When answering the question "Tell me about yourself" in an interview, it's important to strike a balance between providing relevant information and keeping your response concise. Here's a suggested approach:

1. Start with a brief introduction: Begin by sharing your name and a professional greeting, such as "Good morning/afternoon, my name is [Your Name]."

2. Provide a professional summary: Offer a concise overview of your professional background and relevant experience. Highlight key accomplishments, skills, and qualifications that make you a strong fit for the position.

3. Emphasize relevant experiences: Focus on experiences or roles that directly relate to the job you're interviewing for. Discuss your achievements, responsibilities, and how they align with the requirements of the position.

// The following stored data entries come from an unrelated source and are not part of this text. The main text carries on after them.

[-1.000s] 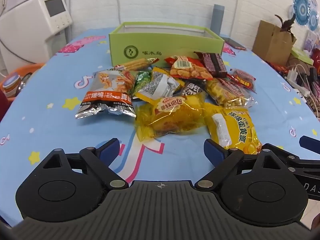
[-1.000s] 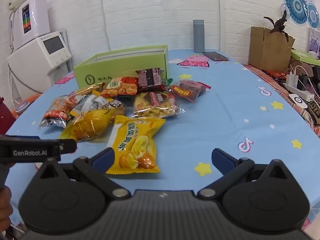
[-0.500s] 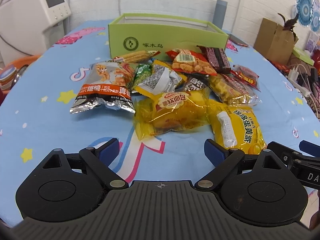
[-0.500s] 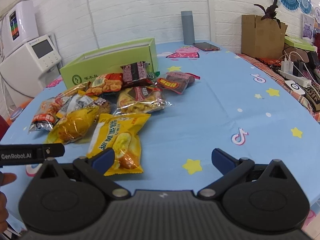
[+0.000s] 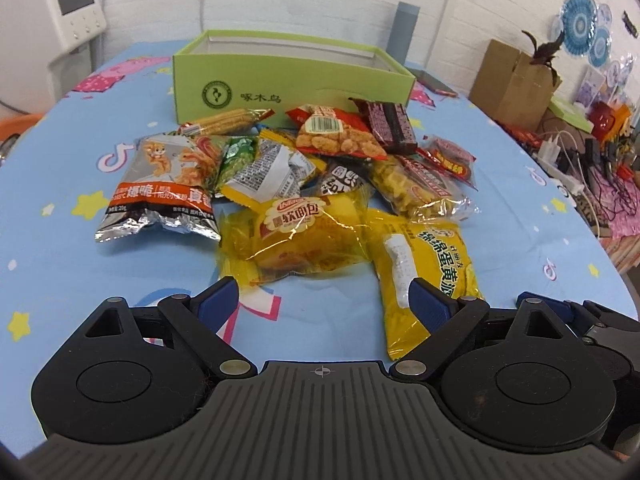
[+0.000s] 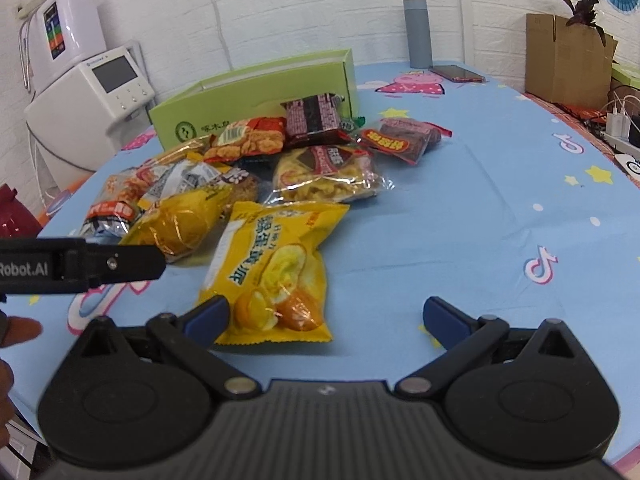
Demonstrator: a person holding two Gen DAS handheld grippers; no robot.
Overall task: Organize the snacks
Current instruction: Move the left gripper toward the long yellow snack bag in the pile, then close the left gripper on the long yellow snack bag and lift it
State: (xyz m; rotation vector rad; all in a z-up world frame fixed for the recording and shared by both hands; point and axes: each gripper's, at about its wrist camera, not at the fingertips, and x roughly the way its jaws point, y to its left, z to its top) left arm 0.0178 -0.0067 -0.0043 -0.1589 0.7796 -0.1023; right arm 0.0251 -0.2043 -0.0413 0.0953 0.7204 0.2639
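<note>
The tabletop (image 5: pixel 52 248) is covered by a light blue cloth printed with yellow stars, pink cartoon pigs and music-note logos; a white brick wall closes the room behind it. A pile of snack packets (image 5: pixel 304 184) lies in the middle of the cloth, touching and overlapping one another, just in front of an open green box (image 5: pixel 288 80); the nearest packets are a yellow bread pack (image 5: pixel 296 240) and a yellow egg-yolk pie bag (image 6: pixel 276 264), side by side. Behind the box stand a grey cylinder (image 6: pixel 418 34) and a phone (image 6: pixel 456 73) lying flat; a white appliance with a screen (image 6: pixel 108 92) sits off the left edge, and a cardboard carton (image 6: pixel 568 60) with a dark plant stands to the right, beside a tangle of cables (image 5: pixel 596 156). The left gripper (image 5: pixel 324 300) hovers low before the pile, jaws wide and holding nothing; the right gripper (image 6: pixel 324 314) hovers likewise, jaws wide and bare, the pie bag between its fingertips in the view.
</note>
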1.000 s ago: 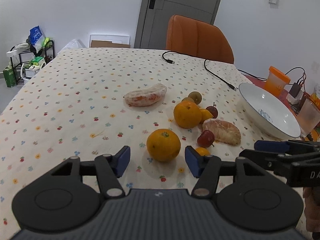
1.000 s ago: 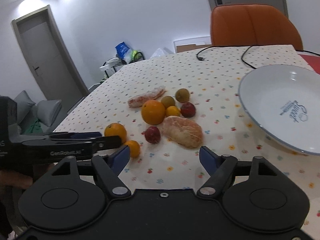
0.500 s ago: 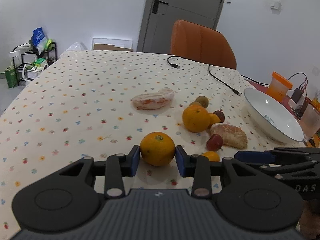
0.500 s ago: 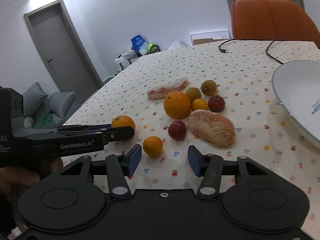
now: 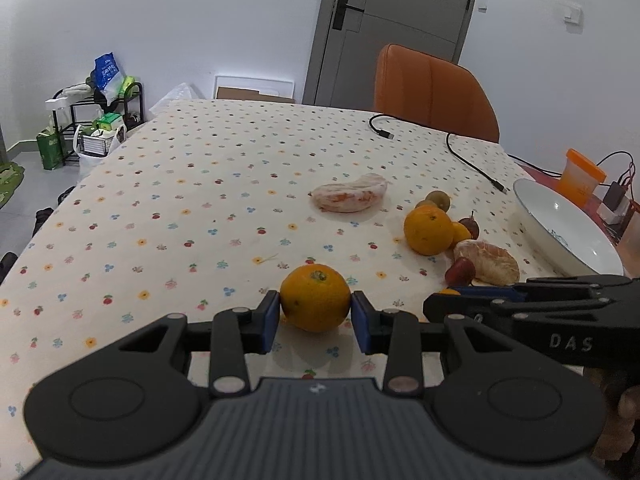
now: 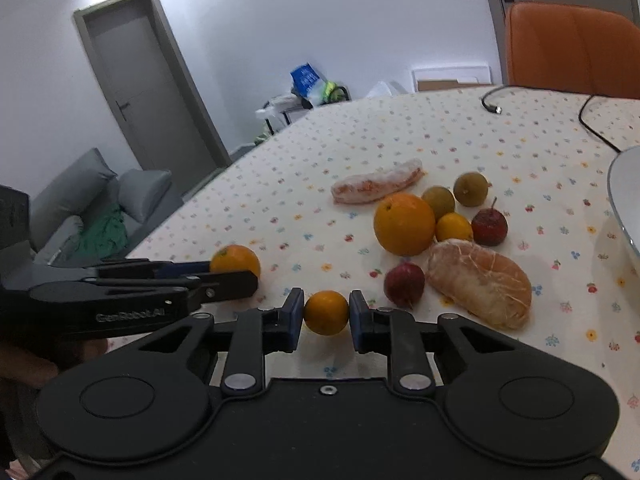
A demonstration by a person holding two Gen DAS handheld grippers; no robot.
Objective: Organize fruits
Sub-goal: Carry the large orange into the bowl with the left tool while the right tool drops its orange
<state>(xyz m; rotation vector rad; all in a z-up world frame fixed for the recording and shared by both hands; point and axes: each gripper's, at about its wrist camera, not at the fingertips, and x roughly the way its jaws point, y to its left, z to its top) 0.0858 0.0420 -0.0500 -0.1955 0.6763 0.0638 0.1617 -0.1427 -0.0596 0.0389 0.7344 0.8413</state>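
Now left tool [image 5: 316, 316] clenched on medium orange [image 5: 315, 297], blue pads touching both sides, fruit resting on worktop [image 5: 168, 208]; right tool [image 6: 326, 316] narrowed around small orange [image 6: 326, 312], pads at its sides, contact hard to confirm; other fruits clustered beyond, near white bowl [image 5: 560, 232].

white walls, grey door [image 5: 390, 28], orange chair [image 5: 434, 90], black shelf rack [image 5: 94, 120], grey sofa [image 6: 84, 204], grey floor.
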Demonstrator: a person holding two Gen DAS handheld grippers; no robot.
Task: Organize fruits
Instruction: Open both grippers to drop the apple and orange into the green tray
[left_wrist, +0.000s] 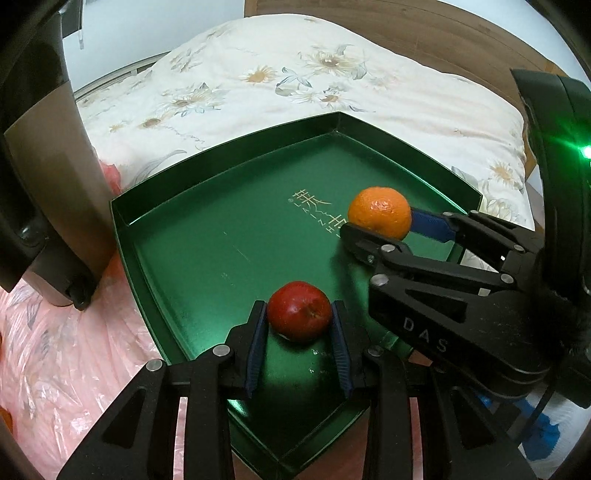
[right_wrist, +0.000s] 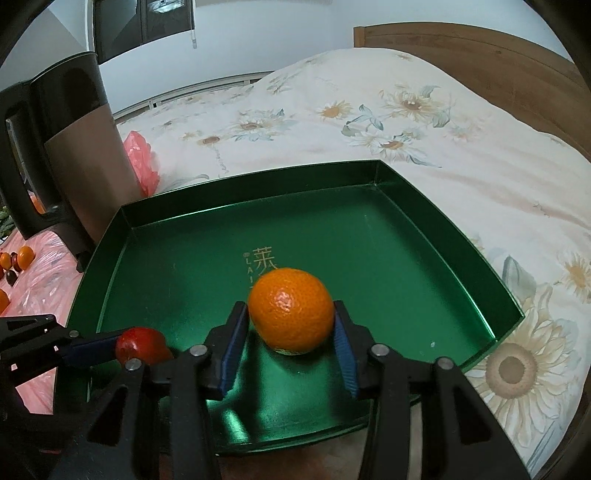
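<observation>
Left wrist view first: the left gripper is sitting at the bottom centre of the frame, its blue pads pressing both sides of a red apple, so it's clamped on it. The apple is resting low over the near part of the green tray; whether it's actually touching the floor I can't tell.

A bit further in, at right of centre, the right gripper is reaching in from the right edge with the orange between its fingers.

In the right wrist view that orange is sitting on the tray floor at lower centre, partly covering the gold lettering. The right gripper is standing apart around it, a sliver of gap showing at each pad, so it's not squeezing. The apple and left gripper are showing at lower left.

Behind the tray, a dark kettle is standing upper left on pink plastic, with some small fruit lying at the left edge. A floral quilt is filling the back, with a wooden headboard beyond it.
</observation>
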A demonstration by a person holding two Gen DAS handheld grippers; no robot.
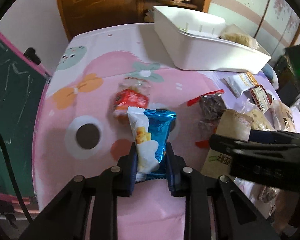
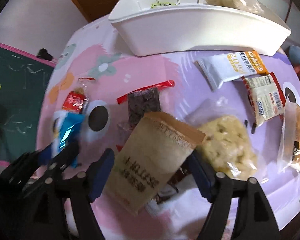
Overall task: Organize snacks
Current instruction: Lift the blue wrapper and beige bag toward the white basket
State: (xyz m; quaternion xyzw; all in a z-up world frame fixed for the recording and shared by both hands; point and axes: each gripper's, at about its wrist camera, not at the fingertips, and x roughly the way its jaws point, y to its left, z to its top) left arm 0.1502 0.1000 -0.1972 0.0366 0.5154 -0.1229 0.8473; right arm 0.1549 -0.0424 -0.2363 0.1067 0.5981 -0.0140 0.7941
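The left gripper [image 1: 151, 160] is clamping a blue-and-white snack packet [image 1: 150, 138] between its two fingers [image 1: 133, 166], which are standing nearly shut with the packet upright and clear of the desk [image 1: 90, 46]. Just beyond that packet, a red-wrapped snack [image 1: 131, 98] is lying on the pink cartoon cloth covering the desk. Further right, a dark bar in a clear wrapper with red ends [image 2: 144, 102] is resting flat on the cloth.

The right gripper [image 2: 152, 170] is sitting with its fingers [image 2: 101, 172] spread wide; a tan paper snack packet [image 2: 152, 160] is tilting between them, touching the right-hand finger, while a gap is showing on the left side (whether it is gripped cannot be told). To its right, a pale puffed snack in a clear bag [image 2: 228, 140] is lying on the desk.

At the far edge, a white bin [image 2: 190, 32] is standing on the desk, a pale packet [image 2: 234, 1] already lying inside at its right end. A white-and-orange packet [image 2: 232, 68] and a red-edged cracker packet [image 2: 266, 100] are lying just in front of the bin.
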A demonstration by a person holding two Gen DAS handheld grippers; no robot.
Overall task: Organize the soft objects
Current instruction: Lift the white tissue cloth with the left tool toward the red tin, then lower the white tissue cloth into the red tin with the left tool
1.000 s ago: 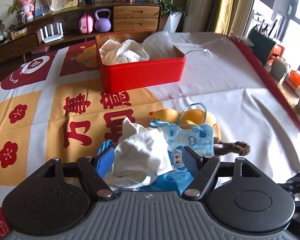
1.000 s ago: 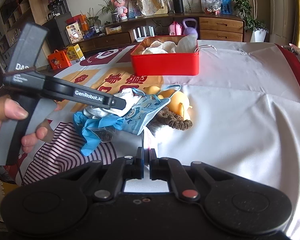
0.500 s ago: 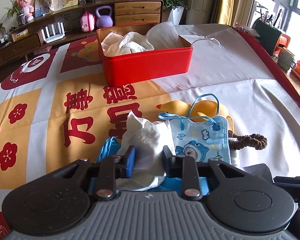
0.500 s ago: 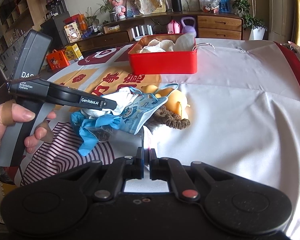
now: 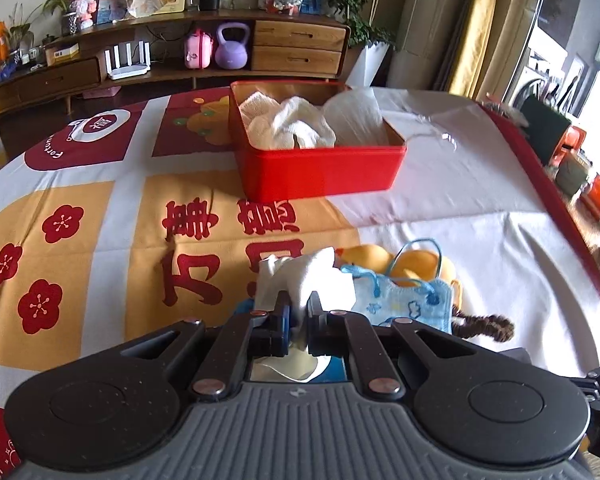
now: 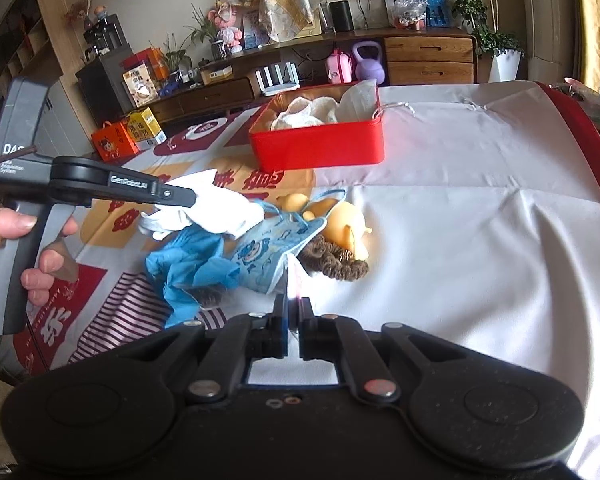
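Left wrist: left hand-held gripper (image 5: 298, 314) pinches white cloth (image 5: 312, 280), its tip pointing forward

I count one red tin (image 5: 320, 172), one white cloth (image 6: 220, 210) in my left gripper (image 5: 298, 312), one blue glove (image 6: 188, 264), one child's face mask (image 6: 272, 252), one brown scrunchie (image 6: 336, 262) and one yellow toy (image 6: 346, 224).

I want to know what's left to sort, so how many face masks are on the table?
1: a blue cartoon-print face mask lying in the pile, over the yellow toy. Others may be hidden underneath.
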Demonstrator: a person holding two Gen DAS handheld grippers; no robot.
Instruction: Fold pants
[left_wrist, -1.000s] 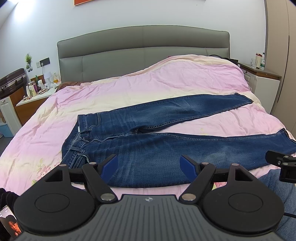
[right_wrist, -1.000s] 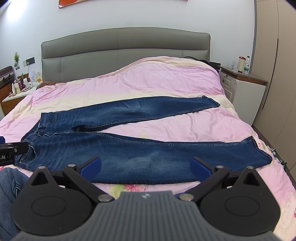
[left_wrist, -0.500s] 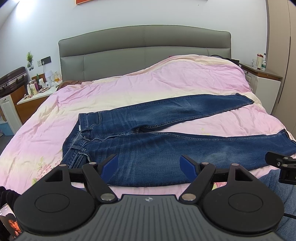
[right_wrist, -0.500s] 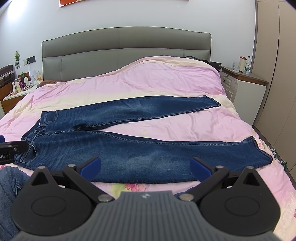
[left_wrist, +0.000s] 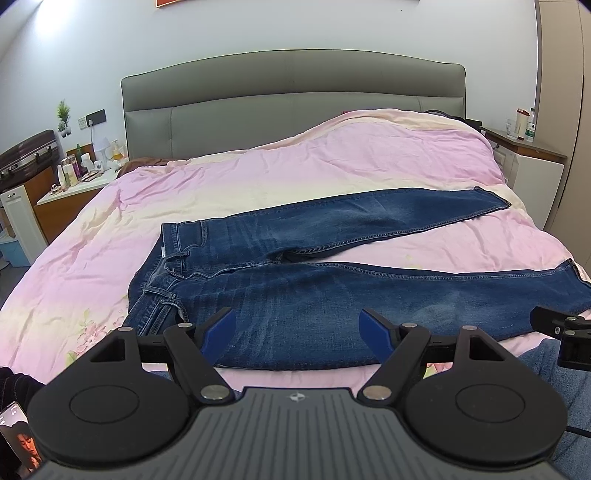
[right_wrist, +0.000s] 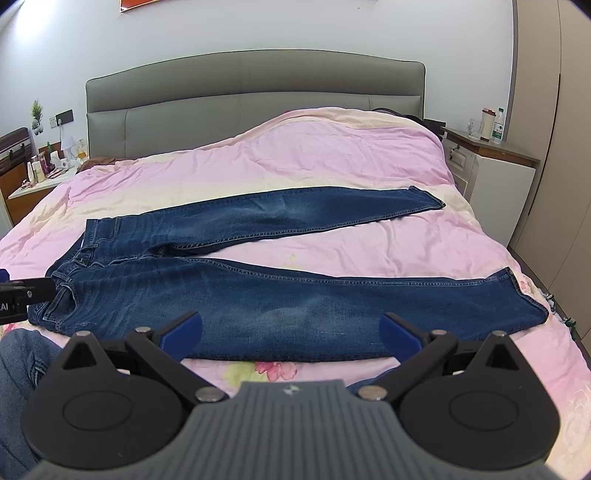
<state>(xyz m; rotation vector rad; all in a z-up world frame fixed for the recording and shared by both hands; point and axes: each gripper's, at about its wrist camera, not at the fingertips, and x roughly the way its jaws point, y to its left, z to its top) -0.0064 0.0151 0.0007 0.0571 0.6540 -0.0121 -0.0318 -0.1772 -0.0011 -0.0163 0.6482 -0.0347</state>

4. Share your motivations: Talk briefly about why you're interested in the role and the company. Mention aspects of the company's mission, culture, or values that resonate with you and why you believe it's a good fit.

5. Connect your background to the position: Make a clear connection between your background and the skills needed for the role. Mention specific abilities, experiences, or achievements that demonstrate your suitability for the position.

6. Conclude with enthusiasm: Wrap up your response by expressing your excitement about the opportunity to contribute to the company and how you're eager to bring your skills and experiences to the role.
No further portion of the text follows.